**Problem**
Would you quote the material below from its first line through the line containing "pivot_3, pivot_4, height", exactly and with both ends included?

**Given data**
============

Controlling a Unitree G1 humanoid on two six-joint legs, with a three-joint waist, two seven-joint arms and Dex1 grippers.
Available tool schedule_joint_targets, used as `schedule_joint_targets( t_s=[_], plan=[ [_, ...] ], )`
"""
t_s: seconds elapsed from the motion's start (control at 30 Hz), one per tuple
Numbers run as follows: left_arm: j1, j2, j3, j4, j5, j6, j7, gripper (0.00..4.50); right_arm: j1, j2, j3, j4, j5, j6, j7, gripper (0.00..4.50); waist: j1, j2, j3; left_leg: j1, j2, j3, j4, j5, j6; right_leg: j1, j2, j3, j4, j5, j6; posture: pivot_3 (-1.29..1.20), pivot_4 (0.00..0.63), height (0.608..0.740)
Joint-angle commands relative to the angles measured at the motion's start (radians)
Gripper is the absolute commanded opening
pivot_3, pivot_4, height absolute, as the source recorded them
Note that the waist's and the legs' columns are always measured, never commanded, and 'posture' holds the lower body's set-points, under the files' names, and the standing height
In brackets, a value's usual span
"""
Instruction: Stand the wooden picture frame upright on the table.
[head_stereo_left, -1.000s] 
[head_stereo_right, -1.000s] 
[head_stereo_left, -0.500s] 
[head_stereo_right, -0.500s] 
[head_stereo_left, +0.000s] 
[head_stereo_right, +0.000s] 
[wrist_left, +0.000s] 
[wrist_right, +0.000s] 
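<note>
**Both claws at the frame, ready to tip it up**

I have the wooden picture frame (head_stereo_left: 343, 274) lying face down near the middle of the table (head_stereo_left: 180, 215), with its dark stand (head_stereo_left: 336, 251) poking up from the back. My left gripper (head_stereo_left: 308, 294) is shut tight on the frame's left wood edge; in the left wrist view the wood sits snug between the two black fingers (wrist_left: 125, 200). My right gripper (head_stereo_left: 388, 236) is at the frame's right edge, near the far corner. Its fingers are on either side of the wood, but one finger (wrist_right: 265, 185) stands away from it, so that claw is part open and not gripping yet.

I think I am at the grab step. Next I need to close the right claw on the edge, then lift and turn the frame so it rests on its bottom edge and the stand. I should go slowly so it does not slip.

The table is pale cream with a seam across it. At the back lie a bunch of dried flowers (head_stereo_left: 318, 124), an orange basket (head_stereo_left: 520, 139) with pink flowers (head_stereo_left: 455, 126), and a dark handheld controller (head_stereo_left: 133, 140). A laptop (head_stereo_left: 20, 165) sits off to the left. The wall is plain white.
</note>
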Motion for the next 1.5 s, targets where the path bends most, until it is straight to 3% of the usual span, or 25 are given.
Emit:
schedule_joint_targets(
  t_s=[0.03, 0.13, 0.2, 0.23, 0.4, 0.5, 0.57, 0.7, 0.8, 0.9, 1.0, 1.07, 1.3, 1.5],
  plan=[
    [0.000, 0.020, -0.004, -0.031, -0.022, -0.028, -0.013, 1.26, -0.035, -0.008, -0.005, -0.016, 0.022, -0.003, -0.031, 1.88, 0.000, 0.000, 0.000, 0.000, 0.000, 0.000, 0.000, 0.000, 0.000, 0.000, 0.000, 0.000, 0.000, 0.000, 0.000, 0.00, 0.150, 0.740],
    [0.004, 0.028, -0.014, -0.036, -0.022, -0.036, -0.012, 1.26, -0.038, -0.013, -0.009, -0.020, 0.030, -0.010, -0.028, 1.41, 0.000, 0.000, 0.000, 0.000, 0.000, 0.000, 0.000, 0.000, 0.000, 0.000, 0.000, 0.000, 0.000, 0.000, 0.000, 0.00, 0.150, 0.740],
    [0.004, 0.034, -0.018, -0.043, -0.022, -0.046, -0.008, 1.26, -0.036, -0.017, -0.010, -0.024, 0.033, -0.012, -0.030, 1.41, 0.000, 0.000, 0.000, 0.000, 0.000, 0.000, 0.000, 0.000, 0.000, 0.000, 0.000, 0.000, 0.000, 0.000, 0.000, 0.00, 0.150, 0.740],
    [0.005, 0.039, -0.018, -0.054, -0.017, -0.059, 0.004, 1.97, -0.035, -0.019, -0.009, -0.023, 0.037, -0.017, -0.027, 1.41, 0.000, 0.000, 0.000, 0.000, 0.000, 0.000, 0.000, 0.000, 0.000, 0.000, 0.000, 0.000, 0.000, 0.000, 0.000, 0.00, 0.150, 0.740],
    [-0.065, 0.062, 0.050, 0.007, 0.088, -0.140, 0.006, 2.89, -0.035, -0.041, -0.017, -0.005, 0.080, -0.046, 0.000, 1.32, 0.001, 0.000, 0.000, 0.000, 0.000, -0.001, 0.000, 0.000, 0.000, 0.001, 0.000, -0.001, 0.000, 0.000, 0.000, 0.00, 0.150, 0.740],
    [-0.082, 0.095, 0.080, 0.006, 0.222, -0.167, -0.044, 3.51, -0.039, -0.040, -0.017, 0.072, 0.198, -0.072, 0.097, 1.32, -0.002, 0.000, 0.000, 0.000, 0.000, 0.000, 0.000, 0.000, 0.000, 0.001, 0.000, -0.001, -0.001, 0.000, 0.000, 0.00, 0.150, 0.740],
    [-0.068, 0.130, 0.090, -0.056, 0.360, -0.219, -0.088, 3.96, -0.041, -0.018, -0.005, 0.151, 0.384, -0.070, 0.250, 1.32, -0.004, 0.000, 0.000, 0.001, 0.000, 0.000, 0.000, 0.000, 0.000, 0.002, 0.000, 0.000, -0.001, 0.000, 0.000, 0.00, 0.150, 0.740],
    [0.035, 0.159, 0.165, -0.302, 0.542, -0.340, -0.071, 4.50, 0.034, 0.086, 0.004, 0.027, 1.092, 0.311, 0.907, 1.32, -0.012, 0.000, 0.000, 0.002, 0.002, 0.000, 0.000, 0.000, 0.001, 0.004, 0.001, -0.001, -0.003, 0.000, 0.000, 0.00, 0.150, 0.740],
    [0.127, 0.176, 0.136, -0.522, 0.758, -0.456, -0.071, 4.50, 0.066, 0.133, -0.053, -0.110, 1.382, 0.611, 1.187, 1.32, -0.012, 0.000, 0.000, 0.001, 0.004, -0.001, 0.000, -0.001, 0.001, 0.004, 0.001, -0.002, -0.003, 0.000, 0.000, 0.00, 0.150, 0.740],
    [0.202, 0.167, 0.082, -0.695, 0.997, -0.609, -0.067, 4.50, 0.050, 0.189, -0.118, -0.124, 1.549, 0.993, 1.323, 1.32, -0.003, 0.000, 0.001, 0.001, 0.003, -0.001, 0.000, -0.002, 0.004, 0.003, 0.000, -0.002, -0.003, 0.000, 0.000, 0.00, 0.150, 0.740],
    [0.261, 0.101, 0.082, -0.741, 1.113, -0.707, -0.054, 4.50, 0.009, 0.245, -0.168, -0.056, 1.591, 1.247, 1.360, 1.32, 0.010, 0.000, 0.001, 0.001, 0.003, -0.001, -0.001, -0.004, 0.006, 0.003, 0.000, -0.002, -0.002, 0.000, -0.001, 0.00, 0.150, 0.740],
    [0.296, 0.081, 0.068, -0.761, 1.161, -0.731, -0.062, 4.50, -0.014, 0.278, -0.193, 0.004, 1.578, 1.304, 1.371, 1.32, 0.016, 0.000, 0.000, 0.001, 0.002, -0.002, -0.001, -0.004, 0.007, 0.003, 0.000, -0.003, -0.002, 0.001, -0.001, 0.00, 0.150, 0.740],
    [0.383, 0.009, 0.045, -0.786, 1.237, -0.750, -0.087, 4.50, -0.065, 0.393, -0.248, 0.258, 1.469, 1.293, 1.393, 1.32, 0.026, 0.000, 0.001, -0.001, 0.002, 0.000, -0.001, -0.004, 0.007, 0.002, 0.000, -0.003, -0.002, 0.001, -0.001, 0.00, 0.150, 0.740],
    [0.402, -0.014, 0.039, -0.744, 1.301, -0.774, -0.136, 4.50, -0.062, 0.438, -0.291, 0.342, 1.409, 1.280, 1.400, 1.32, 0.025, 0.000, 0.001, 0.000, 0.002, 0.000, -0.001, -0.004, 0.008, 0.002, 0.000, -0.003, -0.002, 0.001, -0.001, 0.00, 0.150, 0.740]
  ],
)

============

**Result of this task**
Controlling a Unitree G1 humanoid on two six-joint legs, with a three-joint waist, two seven-joint arms and Dex1 grippers.
Available tool schedule_joint_targets, used as `schedule_joint_targets( t_s=[_], plan=[ [_, ...] ], )`
"""
t_s: seconds elapsed from the motion's start (control at 30 Hz), one per tuple
Numbers run as follows: left_arm: j1, j2, j3, j4, j5, j6, j7, gripper (0.00..4.50); right_arm: j1, j2, j3, j4, j5, j6, j7, gripper (0.00..4.50); waist: j1, j2, j3; left_leg: j1, j2, j3, j4, j5, j6; right_leg: j1, j2, j3, j4, j5, j6; posture: pivot_3 (-1.29..1.20), pivot_4 (0.00..0.63), height (0.608..0.740)
Joint-angle commands relative to the angles measured at the motion's start (radians)
Gripper is the absolute commanded opening
pivot_3, pivot_4, height absolute, as the source recorded them

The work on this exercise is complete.